To show subtasks inside projects, an additional rollup (“parent project”) pulls the project from the parent task through the parent-task relation. Filters in the project view then use this rollup so subtasks appear under the correct parent task even though they don’t have a direct project relation. The approach is limited to one level of nesting: rollups make deeper sub-subtasks brittle and prone to breakage, so the recommended design is a single subtask layer.
Cornell Notes
Subtasks in Notion can be implemented by adding a self-referential relation in a task database and using a template that inserts a linked database filtered to the current task instance. A formula-based arrow indicator can mark rows as subtasks when the “parent task” field is filled. Default subtasks require a workaround because templates can’t reliably create independent new database rows; a synced checklist can be copied into the database so each subtask becomes a unique row. Reliable nesting order needs formula + rollup properties that compare parent and child due dates using timestamps, then apply multi-criteria sorting. To display subtasks inside projects, a rollup can inherit the parent’s project so project views include subtasks even without a direct project relation.

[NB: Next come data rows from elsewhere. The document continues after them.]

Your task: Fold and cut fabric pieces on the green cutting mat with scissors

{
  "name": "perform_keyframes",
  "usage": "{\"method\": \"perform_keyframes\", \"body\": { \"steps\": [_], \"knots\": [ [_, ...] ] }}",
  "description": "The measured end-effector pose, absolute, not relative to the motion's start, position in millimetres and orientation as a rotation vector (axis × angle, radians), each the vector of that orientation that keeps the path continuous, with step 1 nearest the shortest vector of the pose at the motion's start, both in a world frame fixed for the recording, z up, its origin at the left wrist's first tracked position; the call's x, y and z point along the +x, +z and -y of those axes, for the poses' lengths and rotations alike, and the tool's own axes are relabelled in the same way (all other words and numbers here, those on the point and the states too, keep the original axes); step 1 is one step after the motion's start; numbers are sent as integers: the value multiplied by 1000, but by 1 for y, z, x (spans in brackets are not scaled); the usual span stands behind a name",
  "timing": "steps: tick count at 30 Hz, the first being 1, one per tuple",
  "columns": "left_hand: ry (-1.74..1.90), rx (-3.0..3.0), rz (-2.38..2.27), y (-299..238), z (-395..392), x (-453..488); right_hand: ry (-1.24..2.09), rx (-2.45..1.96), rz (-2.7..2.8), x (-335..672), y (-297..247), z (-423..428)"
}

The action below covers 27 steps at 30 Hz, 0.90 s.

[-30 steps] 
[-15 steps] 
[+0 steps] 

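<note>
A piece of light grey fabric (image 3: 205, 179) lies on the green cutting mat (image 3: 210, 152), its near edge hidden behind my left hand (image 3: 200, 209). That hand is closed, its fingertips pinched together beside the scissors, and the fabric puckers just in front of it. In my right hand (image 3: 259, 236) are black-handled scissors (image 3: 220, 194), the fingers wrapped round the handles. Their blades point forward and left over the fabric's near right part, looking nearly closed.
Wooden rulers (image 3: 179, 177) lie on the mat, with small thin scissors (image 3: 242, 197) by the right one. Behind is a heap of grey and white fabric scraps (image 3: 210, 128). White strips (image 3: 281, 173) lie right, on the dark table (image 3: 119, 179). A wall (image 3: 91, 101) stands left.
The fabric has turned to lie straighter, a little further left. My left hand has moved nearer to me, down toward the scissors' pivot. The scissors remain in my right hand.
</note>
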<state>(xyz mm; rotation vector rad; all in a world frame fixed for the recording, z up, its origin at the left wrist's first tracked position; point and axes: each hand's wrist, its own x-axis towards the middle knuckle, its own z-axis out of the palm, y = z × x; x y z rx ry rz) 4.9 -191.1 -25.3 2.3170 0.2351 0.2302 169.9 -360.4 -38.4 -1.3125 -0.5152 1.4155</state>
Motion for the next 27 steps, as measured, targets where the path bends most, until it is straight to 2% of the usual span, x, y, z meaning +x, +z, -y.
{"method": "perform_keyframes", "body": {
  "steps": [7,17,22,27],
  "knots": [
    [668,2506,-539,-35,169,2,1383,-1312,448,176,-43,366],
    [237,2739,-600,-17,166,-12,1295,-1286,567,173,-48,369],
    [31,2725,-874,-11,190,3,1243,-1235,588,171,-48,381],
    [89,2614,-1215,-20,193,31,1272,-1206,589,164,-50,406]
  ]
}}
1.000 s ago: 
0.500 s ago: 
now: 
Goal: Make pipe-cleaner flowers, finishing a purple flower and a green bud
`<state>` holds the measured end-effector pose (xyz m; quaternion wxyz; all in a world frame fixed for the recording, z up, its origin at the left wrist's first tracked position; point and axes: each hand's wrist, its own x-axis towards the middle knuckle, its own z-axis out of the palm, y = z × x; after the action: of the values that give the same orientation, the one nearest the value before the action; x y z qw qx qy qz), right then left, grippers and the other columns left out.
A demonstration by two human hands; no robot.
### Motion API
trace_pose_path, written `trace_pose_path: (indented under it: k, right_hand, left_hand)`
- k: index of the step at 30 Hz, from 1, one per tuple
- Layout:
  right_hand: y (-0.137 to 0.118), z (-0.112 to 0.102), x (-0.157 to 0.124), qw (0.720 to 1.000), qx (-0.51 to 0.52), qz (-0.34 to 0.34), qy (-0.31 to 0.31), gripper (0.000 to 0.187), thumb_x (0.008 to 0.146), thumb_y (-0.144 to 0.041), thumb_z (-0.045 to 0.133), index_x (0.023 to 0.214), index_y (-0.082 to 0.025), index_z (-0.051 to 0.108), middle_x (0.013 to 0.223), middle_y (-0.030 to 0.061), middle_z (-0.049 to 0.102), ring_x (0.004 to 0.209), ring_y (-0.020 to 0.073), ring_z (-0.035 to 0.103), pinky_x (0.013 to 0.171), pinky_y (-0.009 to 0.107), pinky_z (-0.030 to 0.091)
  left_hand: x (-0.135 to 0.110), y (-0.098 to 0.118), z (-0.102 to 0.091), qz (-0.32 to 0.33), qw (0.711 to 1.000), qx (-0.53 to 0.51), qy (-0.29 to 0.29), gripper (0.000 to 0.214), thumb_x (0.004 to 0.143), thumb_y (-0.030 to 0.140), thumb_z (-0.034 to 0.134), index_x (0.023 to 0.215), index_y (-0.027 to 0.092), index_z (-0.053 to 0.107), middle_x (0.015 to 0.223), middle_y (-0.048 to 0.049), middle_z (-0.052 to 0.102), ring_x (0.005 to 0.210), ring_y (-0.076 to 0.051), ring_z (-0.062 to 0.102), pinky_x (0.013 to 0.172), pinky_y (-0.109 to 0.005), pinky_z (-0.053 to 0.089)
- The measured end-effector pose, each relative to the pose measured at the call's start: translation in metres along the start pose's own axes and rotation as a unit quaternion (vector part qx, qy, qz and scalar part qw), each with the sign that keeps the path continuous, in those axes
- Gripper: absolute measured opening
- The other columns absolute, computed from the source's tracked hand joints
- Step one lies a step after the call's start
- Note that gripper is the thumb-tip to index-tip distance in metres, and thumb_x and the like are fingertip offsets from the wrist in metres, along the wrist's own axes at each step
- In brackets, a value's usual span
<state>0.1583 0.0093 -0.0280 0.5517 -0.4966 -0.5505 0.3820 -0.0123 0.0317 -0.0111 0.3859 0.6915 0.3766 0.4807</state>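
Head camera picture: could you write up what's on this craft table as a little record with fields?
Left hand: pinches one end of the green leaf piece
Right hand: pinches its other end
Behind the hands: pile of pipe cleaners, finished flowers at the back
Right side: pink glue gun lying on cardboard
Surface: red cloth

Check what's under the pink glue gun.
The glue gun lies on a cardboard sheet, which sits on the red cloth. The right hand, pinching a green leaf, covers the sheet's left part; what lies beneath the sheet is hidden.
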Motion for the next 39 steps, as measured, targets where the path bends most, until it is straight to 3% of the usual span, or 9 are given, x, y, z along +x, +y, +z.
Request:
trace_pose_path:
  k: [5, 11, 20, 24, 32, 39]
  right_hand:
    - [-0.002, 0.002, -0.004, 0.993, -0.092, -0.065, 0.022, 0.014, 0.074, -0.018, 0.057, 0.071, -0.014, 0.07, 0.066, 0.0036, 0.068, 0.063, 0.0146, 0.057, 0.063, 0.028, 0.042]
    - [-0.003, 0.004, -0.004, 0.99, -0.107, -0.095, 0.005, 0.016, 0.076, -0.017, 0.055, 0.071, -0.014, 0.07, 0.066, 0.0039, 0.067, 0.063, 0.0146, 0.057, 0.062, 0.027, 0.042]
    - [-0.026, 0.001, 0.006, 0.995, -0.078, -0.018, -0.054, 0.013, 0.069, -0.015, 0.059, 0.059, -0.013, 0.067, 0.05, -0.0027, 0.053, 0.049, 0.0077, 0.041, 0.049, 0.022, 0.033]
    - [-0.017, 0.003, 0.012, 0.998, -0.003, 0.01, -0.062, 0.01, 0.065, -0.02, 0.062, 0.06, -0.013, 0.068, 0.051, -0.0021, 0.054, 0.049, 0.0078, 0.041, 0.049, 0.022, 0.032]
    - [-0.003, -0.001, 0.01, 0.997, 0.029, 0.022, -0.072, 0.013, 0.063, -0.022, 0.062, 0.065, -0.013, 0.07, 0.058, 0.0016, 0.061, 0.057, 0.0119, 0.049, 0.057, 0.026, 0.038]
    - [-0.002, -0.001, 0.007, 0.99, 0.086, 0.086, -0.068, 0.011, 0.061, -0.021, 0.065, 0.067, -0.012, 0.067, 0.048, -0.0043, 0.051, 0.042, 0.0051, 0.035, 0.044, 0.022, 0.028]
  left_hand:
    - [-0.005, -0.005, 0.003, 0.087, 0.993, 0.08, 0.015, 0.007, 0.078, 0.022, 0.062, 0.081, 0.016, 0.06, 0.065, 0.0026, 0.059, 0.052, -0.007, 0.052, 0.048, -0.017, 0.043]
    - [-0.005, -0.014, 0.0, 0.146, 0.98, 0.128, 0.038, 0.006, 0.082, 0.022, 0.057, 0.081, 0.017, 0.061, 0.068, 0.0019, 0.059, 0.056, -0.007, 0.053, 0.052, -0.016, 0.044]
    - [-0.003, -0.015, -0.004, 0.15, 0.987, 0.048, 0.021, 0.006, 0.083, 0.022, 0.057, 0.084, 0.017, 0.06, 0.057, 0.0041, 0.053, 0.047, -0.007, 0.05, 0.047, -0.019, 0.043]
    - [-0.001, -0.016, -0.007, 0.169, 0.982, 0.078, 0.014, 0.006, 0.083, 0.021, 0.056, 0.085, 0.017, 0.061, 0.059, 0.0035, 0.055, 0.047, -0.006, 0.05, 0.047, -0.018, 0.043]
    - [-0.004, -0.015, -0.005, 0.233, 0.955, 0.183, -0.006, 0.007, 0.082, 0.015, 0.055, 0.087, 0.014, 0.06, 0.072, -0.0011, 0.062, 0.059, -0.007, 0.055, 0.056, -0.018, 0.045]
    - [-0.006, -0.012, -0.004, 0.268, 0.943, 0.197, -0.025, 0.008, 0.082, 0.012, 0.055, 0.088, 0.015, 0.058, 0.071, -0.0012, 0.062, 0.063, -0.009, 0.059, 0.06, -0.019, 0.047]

How does a Notion task database represent parent/child subtasks without creating a separate database?
What makes a “task with subtasks” template automatically show the right subtasks for each parent task?

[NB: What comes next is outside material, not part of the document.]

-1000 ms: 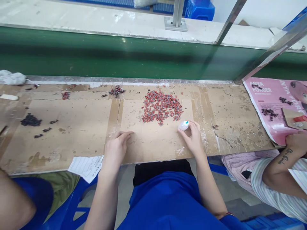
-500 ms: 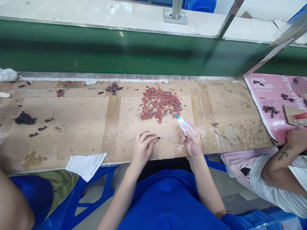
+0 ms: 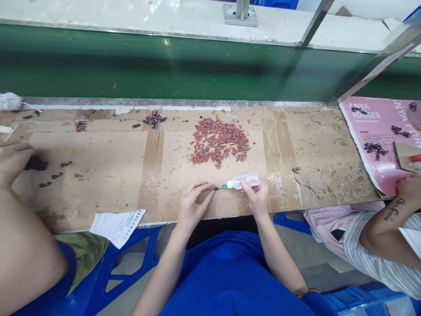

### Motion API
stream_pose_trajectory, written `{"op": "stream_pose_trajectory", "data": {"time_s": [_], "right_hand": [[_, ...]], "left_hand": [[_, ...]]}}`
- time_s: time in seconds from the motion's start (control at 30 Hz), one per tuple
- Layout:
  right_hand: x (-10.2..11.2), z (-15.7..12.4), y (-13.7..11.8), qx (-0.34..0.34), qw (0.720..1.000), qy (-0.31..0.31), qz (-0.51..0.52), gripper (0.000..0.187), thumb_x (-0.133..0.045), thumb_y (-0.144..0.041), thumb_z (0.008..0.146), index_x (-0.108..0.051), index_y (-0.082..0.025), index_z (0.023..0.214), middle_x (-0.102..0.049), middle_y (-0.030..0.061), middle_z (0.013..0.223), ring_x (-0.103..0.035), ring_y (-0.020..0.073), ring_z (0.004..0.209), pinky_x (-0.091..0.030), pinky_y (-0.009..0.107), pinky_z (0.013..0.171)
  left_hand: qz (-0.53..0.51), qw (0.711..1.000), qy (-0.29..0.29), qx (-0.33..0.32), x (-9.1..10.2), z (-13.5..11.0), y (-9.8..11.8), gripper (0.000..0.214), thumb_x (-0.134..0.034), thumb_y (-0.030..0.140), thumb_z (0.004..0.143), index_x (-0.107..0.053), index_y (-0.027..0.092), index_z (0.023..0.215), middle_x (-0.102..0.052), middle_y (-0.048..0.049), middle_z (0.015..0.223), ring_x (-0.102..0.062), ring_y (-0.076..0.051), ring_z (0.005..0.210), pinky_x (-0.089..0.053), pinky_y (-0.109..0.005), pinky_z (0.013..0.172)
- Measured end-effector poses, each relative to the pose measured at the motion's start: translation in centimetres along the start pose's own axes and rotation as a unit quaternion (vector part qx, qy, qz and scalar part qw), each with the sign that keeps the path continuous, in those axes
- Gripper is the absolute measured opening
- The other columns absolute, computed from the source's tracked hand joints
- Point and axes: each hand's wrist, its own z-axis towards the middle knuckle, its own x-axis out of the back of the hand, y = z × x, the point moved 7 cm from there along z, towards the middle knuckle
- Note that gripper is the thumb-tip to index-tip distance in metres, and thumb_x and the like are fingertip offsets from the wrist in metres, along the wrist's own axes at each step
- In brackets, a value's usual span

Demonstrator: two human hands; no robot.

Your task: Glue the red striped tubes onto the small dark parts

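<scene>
Between the thumb and fingertips of my left hand is a small dark part, too tiny to name more exactly. My right hand grips a clear squeeze bottle with a white collar and a thin blue tip. The bottle lies nearly level, its tip pointing left at the dark part, very close to it; whether they touch I cannot tell. Beyond both hands a loose pile of small red parts with dark ends is spread over the cardboard sheet.
At the left, a co-worker's hand reaches to a heap of black pieces. A written paper slip hangs over the front edge. Another small cluster lies at the back. On the right are a pink poster and another person's forearm.
My right hand has turned the bottle from pointing up and away to pointing left, bringing its tip to the dark part. A co-worker's hand has come in at the left over the black heap.
</scene>
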Motion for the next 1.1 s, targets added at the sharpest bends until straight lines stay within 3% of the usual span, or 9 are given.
{"op": "stream_pose_trajectory", "data": {"time_s": [0.13, 0.6, 1.1], "right_hand": [[-0.71, -0.41, 0.01, 0.014, 0.999, -0.018, -0.049, 0.023, -0.075, -0.040, 0.063, -0.065, -0.019, 0.066, -0.070, 0.0031, 0.064, -0.064, 0.0185, 0.059, -0.052, 0.029, 0.055], [-0.66, -0.32, 0.80, 0.001, 0.995, -0.045, -0.084, 0.024, -0.074, -0.042, 0.068, -0.068, -0.018, 0.071, -0.073, 0.0046, 0.069, -0.067, 0.0210, 0.065, -0.053, 0.031, 0.061], [-0.73, -0.40, 0.40, 0.012, 0.997, -0.028, -0.066, 0.019, -0.073, -0.037, 0.070, -0.068, -0.019, 0.071, -0.073, 0.0034, 0.071, -0.066, 0.0199, 0.066, -0.053, 0.030, 0.062]], "left_hand": [[0.007, 1.000, 0.012, -0.015, 0.09, 0.00, 0.39, 0.020, -0.066, 0.029, 0.085, -0.068, 0.023, 0.104, -0.077, -0.0036, 0.088, -0.069, -0.021, 0.091, -0.052, -0.040, 0.086], [0.022, 0.999, 0.023, -0.032, 0.30, 0.01, 0.81, 0.023, -0.066, 0.028, 0.085, -0.064, 0.023, 0.108, -0.078, -0.0027, 0.087, -0.070, -0.021, 0.093, -0.051, -0.038, 0.084], [0.022, 1.000, 0.015, -0.008, 0.28, 0.12, 0.54, 0.015, -0.066, 0.031, 0.084, -0.068, 0.024, 0.098, -0.078, -0.0026, 0.087, -0.070, -0.022, 0.090, -0.052, -0.039, 0.085]]}}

Why can’t default subtasks be added directly inside a template the way users expect?
Why does sorting by due date alone fail for subtasks?

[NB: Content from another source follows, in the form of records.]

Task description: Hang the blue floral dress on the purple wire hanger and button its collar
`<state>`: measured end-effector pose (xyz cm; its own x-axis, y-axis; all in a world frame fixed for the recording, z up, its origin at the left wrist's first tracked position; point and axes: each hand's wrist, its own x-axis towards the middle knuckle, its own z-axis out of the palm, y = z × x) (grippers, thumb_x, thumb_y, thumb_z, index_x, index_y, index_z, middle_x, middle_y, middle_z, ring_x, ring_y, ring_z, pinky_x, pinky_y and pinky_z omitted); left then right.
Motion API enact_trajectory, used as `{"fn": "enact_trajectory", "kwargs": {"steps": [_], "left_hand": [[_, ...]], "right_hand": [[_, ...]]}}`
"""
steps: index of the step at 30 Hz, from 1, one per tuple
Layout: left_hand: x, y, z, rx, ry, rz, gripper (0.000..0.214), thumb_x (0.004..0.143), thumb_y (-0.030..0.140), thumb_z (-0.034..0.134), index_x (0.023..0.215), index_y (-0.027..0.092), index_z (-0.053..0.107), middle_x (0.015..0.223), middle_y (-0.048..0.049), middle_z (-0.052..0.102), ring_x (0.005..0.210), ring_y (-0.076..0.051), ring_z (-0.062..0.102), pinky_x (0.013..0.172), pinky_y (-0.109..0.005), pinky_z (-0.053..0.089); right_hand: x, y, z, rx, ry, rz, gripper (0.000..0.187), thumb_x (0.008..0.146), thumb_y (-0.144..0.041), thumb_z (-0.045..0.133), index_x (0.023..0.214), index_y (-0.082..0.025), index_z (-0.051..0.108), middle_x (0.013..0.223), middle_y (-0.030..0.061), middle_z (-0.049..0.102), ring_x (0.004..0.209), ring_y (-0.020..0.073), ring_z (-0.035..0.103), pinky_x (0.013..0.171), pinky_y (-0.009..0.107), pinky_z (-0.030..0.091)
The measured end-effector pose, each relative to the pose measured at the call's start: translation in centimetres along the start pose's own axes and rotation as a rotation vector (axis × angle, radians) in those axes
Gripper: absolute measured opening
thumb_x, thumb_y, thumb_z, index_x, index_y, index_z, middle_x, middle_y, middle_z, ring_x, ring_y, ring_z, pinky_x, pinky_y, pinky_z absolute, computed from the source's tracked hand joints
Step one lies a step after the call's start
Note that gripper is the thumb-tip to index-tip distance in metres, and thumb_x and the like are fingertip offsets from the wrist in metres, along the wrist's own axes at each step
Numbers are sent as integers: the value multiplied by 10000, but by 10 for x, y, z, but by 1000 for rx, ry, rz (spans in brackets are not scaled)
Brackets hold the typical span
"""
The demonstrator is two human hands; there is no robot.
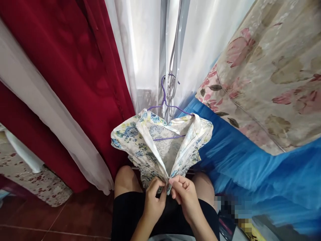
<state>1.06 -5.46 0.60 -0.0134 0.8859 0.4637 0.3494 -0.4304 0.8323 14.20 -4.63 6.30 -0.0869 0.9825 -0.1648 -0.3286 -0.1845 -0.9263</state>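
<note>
A floral blouse (140, 140) in white, blue and yellow hangs on a purple hanger (164, 100), which is hooked on a metal fitting in front of the white curtain. My left hand (153, 201) pinches the left front edge of the blouse near its lower end. My right hand (184, 194) pinches the right front edge just beside it. Both hands meet at the front opening, fingers closed on the cloth, above my knees.
A dark red curtain (82, 73) and a white sheer curtain (140, 43) hang at the left and middle. A blue net (250, 157) and a floral sheet (273, 73) lie at the right. Reddish floor tiles (62, 221) show at the lower left.
</note>
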Motion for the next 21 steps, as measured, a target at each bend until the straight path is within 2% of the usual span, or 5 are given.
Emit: {"fn": "enact_trajectory", "kwargs": {"steps": [4,7,12,16,21], "left_hand": [[3,7,-6,22,-125,-39,169,949,136,541,797,201,508,822,-16,583,822,-176,575,777,-274,429],[10,12,-20,36,-230,-54,171,925,128,560,787,202,493,818,-10,568,825,-178,563,782,-278,413],[14,13,-47,63,-256,-54,164,908,117,550,782,202,487,810,-7,560,812,-178,563,774,-276,407],[4,12,-52,63,-252,-63,160,906,129,552,780,200,485,799,-2,554,786,-168,562,753,-265,408],[-7,13,-43,48,-251,-95,178,914,161,557,765,200,468,777,2,551,755,-161,561,725,-254,418]], "right_hand": [[19,-38,14,121,42,-121,416,804,-374,793,531,-161,562,436,-42,497,368,24,266,399,217,153],[36,-78,31,140,51,-256,312,772,-356,813,603,-150,650,447,-43,518,357,17,267,386,213,155],[61,-133,57,168,21,-391,273,696,-358,837,633,-130,701,456,-37,536,348,15,275,362,210,157],[73,-151,67,193,10,-440,258,672,-362,830,660,-135,706,472,-50,530,358,20,274,353,212,161],[76,-162,66,78,3,-482,278,700,-396,781,618,-154,670,488,-38,539,375,38,294,365,231,187]]}}
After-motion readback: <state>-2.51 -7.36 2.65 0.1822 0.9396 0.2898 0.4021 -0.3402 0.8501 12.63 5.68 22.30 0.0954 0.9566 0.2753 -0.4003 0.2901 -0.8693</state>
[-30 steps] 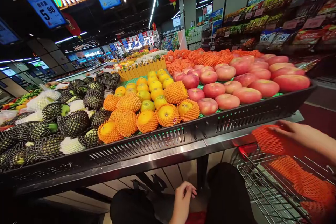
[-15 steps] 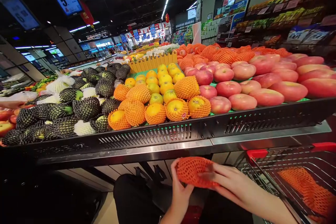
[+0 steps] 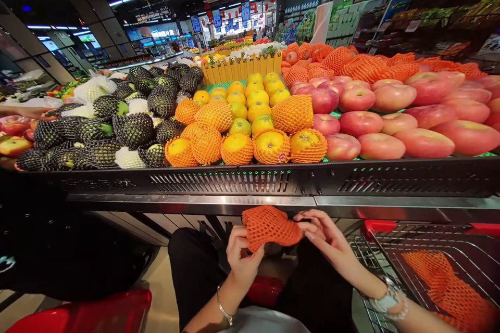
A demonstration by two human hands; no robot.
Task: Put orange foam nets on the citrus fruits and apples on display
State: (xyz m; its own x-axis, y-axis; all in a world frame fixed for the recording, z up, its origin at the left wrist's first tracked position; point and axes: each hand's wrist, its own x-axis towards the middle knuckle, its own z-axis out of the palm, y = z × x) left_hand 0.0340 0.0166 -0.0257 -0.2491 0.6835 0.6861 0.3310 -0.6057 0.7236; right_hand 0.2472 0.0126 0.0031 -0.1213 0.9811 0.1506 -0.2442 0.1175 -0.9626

What formula/rollup strategy enforces correct nesting order beneath the parent task?
How can subtasks appear inside a project view when subtasks don’t have a direct project relation?
Review Questions
- What specific relation setup is required to make a task row behave as a subtask of another row in the same database?
- Which computed fields (formula vs rollup) are necessary to sort subtasks beneath their parent task even when due dates don’t match?
- What limitation of Notion templates forces the synced-checklist workaround for default subtasks?
Key Points
- 1
Create a self-referential relation in the task database and split it into “parent task” and “subtasks” roles so each row can point to its parent within the same database.
- 2
Use a template that inserts a linked database filtered by “parent task contains” the template instance name to automatically display the correct subtasks per parent task.
- 3
Add a small state/display formula that appends an arrow (or similar marker) when “parent task” is not empty to visually distinguish subtasks.
- 4
Handle default subtasks with a synced checklist + copy workaround, because template-created rows can’t reliably generate independent new database entries.
- 5
Enforce nested sorting with multi-step formula/rollup logic: convert due dates to timestamps, fetch parent due timestamps via rollups, and sort using parent-resolved keys rather than raw due dates alone.
- 6
To show subtasks inside project views, add a “parent project” rollup that inherits the parent task’s project so subtasks appear without a direct project relation.
- 7
Limit nesting depth to one subtask level, since rollup-based inheritance becomes fragile for deeper sub-subtask structures.